W przerwie piłkarze Górnika nie wyciągnęli wniosków. Tuż po wyjściu z szatni Dolcan wywalczył rzutu rożny, po którym celnym strzałem głową popisał się Rafał Grzelak. - Boi się nas cała pierwsza liga - krzyknęli kibice z Ząbek.

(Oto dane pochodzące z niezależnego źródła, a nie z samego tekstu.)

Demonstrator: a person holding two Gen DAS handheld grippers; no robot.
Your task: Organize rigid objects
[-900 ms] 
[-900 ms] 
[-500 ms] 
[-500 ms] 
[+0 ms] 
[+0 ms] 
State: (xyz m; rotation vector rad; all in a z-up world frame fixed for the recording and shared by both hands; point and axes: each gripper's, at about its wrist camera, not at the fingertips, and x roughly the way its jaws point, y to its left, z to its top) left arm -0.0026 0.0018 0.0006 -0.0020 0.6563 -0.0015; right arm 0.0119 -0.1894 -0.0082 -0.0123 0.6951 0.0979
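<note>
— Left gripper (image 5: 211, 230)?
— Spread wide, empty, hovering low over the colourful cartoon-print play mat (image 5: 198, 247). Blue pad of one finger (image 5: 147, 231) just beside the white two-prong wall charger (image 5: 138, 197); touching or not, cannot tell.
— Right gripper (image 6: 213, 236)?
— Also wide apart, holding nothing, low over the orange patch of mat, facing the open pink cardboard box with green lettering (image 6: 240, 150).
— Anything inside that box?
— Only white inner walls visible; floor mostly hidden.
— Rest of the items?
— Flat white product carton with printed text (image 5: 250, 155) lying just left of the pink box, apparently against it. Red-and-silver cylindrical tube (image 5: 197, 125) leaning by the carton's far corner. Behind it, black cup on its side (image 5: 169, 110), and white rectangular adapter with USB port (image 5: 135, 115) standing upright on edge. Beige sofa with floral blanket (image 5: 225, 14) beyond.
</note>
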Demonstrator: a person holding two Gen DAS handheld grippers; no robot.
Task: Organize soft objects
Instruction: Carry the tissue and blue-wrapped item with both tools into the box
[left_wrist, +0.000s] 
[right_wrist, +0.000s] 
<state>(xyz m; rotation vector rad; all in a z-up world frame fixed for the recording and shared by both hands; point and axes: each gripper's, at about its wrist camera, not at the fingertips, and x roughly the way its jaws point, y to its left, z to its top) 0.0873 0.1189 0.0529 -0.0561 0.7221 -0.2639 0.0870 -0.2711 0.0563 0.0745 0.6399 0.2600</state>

Gol wcale nie zmienił sposobu gry zespołu Wojciecha Stawowego. Brak walki, pomysłu na przeprowadzenie akcji ofensywnej i straty piłki zemściły się w 59 min. Szybki jak błyskawica Michał Zapaśnik przejął futbolówkę, popędził z nią na bramkę Górnika i wygrał pojedynek z Wierzchowskim. Podwyższenie prowadzenie zupełnie odebrało ochotę do grania gościom. O ile w ogóle ją posiadali...
Dolcan Ząbki - Górnik Łęczna 2:0 (0:0)
BRAMKI
1:0 - Grzelak (47), 2:0 - Zapaśnik (59).
SKŁADY
Dolcan: Humerski - Korkuć, Hirsz, Stawicki, Grzelak (76 Warakomski) - Kosiorowski, Jędrzejczyk, Stańczyk, Kułkiewicz - Zapaśnik, Stretowicz (61 Tataj).
Górnik: Wierzchowski - Głowacki, Karwan, Wallace, Kazimierczak - Witkowski (70 Stachyra), Bugała (46 Nazaruk), Niżnik, Szymanek, Nakoulma - Grzegorzewski.
Żółta kartka: Stańczyk (D). Sędziował: Cezary Smoleński (Suwałki). Widzów: 600.